Task requirements: In the listing below, locate the line containing "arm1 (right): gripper" and the line containing "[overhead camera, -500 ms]". Output both of them and every line between, exactly as written, and nothing more.

Data extract:
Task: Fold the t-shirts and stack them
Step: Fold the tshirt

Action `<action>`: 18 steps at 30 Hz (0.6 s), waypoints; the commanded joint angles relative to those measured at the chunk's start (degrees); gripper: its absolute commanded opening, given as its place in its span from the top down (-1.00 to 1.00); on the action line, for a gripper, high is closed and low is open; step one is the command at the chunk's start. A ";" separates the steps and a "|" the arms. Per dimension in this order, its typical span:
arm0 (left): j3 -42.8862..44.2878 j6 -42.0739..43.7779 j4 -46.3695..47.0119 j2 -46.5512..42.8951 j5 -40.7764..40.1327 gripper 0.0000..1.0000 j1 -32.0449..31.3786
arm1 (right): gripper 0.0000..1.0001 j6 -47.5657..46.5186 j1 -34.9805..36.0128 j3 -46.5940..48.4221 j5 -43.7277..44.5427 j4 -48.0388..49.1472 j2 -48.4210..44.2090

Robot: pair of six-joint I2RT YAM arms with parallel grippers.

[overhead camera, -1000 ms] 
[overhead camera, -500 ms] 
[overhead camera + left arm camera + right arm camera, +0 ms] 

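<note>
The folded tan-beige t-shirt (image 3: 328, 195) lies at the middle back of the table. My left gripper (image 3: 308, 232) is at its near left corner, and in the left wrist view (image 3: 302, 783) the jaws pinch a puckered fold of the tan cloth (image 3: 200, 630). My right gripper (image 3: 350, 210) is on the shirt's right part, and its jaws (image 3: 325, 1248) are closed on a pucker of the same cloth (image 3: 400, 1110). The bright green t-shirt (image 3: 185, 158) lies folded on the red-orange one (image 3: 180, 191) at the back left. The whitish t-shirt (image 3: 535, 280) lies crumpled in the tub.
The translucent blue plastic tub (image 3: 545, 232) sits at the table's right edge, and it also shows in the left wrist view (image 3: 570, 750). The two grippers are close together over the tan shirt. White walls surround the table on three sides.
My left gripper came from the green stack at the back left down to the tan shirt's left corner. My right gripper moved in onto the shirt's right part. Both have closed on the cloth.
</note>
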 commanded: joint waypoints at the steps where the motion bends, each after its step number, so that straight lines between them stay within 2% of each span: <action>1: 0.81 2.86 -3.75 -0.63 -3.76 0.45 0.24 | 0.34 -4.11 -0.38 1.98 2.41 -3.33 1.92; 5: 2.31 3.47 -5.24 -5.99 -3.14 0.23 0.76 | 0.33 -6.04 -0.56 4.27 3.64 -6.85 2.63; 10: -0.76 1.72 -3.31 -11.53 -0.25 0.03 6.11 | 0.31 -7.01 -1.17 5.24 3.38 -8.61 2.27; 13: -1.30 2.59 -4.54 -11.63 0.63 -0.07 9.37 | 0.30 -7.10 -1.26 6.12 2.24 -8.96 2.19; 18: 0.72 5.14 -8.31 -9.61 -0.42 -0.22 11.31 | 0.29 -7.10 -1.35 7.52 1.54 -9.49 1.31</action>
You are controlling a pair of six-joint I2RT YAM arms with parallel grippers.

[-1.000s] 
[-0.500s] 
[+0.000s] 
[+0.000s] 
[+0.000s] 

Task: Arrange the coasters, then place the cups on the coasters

Answer for the task:
arm1 (right): gripper 0.0000..1.0001 j6 -47.5657..46.5186 j1 -34.9805..36.0128 j3 -46.5940..48.4221 j5 -43.7277..44.5427 j4 -48.0388..49.1472 j2 -48.4210..44.2090

Robot: pair of six-joint I2RT YAM arms with parallel grippers.

[overhead camera, -1000 ms] 
[overhead camera, -500 ms] 

This concludes the response.